OneStep is looking for a Head of Research to lead the next generation of our motion and clinical intelligence platform. In this role you will lead the data science team and own the long-term strategy for how we extract value from our data.
The team you'll lead sits at the heart of OneStep's product - owning the challenge of turning raw smartphone sensor signals into the gait parameters we compute from them, and going further to translate those parameters into real clinical impact for patients: biomarkers, predictions, and insights that shape how clinicians care for them.
We're looking for someone who combines deep technical judgment with strong agency and creativity, a leader who proactively shapes the roadmap, spots opportunities in our data that others would miss, makes decisions and acts independently, and brings that same energy to the team they lead.
Responsibilities
- Define and lead the team's roadmap across motion analysis, biomarkers, clinical prediction, and rehabilitation intelligence — aligned with product and business priorities.
- Own the data strategy. Define how we collect, model, and govern our data, ensuring what we capture today continues to create value years from now, and identifying what is missing in order to unlock new opportunities.
- Bring your own agenda. Continuously explore the data, generate hypotheses, and surface initiatives that create new value, both for the product and for the business.
- Stay hands-on. Dive into the data, prototype, and work alongside the team, not just direct from above.
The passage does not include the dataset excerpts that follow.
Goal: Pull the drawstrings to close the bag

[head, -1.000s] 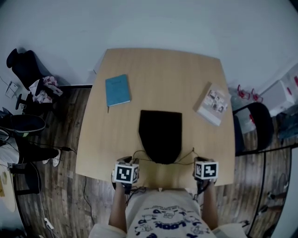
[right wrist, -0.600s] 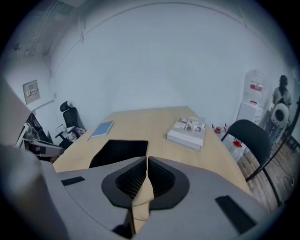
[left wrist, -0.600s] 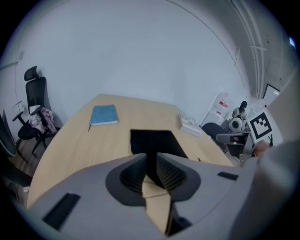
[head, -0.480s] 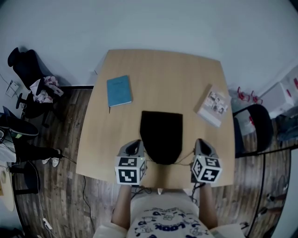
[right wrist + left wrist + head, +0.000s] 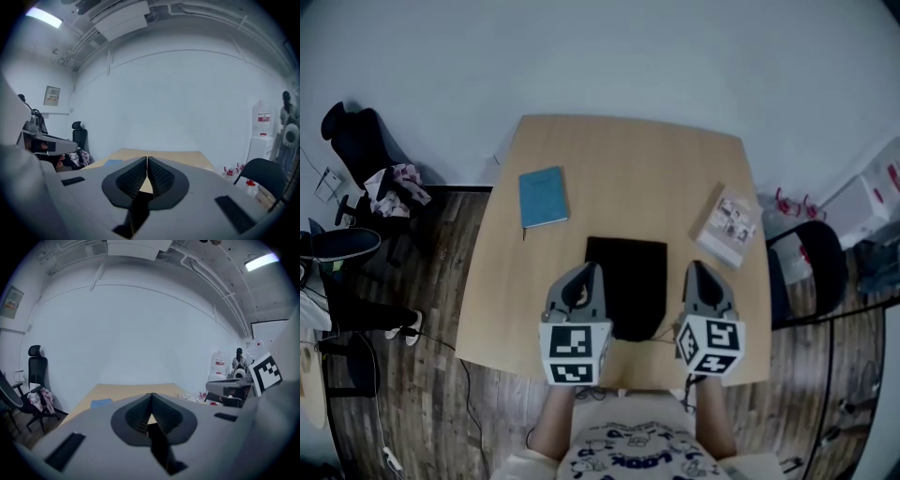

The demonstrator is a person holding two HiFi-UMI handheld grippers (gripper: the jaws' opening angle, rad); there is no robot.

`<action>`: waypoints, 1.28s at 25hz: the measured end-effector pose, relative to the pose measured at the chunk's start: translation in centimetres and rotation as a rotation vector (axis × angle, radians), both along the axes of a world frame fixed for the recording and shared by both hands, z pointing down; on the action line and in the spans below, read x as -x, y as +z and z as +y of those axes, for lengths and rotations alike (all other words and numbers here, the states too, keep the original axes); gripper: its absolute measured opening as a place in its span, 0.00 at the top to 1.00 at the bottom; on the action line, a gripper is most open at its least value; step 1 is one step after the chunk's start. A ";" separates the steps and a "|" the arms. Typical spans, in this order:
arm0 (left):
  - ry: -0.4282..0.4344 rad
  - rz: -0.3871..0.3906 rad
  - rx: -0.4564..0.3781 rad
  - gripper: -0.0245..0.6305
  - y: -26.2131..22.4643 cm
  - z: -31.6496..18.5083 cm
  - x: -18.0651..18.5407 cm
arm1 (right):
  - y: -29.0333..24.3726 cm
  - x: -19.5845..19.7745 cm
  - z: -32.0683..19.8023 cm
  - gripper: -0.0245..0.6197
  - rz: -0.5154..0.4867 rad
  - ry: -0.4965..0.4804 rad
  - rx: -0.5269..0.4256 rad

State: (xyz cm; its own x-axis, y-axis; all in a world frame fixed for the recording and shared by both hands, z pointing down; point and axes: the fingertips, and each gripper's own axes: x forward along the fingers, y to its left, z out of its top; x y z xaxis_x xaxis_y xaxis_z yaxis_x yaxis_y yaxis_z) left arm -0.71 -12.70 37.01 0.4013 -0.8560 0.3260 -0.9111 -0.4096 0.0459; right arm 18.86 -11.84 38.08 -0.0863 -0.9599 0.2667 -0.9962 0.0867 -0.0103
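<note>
Holding them over the near side of the tabletop [image 5: 619, 159], you have the left tongs [image 5: 584, 272] and the right tongs [image 5: 699, 272] both squeezed shut. Whether a string is pinched inside is too small to tell. The black bag [image 5: 626, 281] lies flat on the tabletop between them, a thin drawstring [image 5: 662, 335] trailing from its near end.

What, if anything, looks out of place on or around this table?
Nothing spilled or damaged. The booklet lies askew near the right edge of the table, and clothes are heaped on a chair left of it. The black bag lies flat.
</note>
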 end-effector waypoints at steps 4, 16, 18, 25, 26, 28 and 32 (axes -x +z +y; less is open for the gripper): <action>-0.003 0.005 -0.051 0.96 -1.4 0.0 0.1 | -1.0 -0.1 0.2 0.95 -0.007 -0.004 -0.034; -0.029 -0.008 -0.111 0.96 -2.5 0.0 0.4 | -2.0 -0.6 0.6 0.95 -0.017 0.012 -0.069; -0.033 -0.008 -0.111 0.96 -2.5 0.0 0.5 | -2.0 -0.7 0.7 0.95 -0.019 0.013 -0.073; -0.040 -0.015 -0.115 0.96 -2.6 -0.2 0.6 | -2.0 -1.2 0.5 0.95 -0.013 0.022 -0.078; -0.039 -0.018 -0.116 0.96 -2.6 -0.2 0.6 | -2.0 -1.3 0.4 0.95 -0.012 0.020 -0.079; -0.038 -0.023 -0.117 0.96 -2.6 -0.2 0.5 | -1.7 -1.6 0.4 0.95 -0.015 0.026 -0.075; -0.041 -0.027 -0.114 0.96 -2.6 -0.3 0.5 | -1.7 -1.9 0.3 0.95 -0.007 0.029 -0.072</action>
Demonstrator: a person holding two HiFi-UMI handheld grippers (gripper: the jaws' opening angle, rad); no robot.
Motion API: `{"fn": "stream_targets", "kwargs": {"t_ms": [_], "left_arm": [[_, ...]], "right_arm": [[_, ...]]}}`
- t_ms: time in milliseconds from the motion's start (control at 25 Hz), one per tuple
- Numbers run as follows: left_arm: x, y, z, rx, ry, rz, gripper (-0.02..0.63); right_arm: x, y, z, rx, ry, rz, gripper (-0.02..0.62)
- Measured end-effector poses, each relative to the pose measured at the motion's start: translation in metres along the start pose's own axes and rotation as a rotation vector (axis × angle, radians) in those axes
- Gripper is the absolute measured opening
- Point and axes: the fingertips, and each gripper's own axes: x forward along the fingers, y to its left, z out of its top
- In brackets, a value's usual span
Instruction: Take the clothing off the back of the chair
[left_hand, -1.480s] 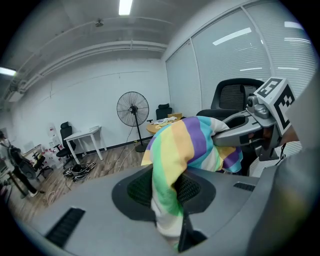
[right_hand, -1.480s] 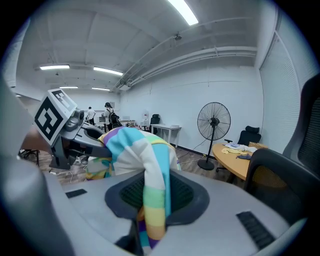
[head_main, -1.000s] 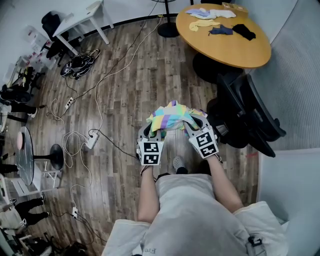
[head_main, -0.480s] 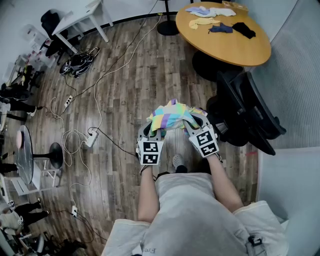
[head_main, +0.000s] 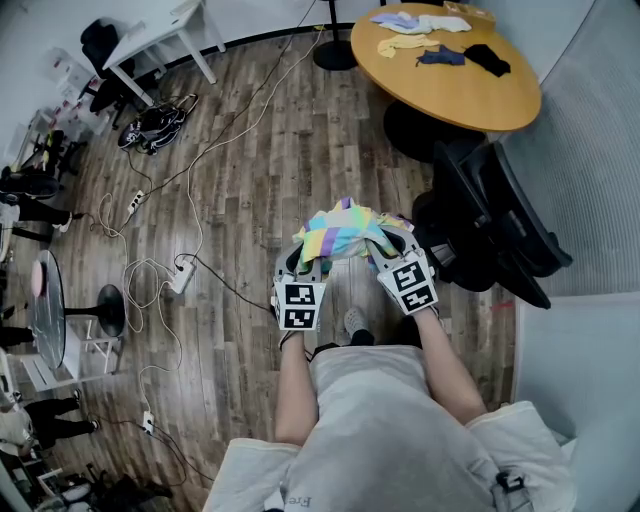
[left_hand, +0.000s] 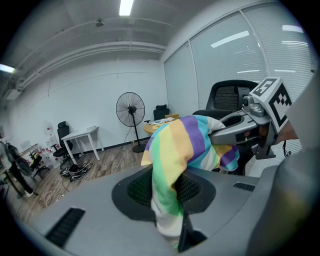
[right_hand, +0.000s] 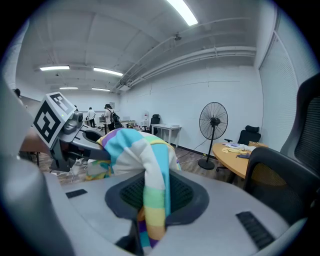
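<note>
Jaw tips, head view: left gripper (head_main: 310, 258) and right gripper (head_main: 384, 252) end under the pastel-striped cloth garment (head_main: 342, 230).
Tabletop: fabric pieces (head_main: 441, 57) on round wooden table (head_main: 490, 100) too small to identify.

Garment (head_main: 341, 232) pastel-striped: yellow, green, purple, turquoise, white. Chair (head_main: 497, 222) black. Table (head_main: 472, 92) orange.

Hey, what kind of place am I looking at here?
Probably an office or workroom: a round wooden table, a black office chair, a white desk and a pedestal fan.
</note>
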Motion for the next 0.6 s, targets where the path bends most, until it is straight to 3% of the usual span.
{"fn": "stream_targets", "kwargs": {"t_ms": [600], "left_arm": [[-0.0008, -0.0030, 0.0031, 0.003, -0.006, -0.009, 0.098]], "right_arm": [[-0.0028, -0.0024, 0.0020, -0.019, -0.001, -0.015, 0.096]]}}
- Lead and mentor the team while collaborating closely with product, engineering, clinical, regulatory, and commercial teams — building a culture of creativity, ownership, and independent thinking.
- Lead the modeling work that drives clinical impact. Build systems that estimate recovery, deterioration, fall risk, fatigue, and functional status from real-world motion data, and explainable, human-in-the-loop tools that help clinicians prioritize patients and adapt care plans.
- Own model evaluation, deployment, monitoring, and production reliability across real-world healthcare settings.
Requirements:
- Leadership experience. Experience managing and scaling high-performing data science teams.
- End-to-end ML maturity. Experience owning ML from ambiguous problem definition through deployment, monitoring, and iteration - including data pipelines, validation, evaluation frameworks (robustness, bias, calibration, generalization, clinical relevance), and production reliability.
- Cross-functional leadership. Ability to lead cross-functional work with product, engineering, clinical, regulatory, and business stakeholders, with strong communication skills to explain technical tradeoffs clearly.
- High ownership and agency. Brings initiatives proactively, makes decisions, and acts independently rather than waiting to be told what to work on.
- Creativity and intellectual curiosity. The kind of person who looks at a dataset and immediately starts asking "what else could this tell us?"
- Strong product and business sense. Comfortable thinking about user value, prioritization, and ROI, not just technical elegance.
- Advanced degree in ML, computer science, or an equivalent field.
The following are a big plus
- Strong background in time-series ML, signal processing, sequence modeling, or longitudinal modeling - ideally with real-world noisy data from IMU, wearable, smartphone, physiological, behavioral, or clinical sources.
- Experience in digital health, healthcare AI, rehabilitation, biomechanics, medical devices, clinical research, or regulated products.
- Experience with digital biomarker development and clinical validation.
- Experience with gait analysis, IMU processing, activity recognition, motion capture, kinematics, or functional outcome measurement.
- Experience with longitudinal patient modeling, multimodal fusion, weak supervision, missing data, or partially observed labels.
- Experience with personalization, human-in-the-loop ML, or clinician-facing decision support.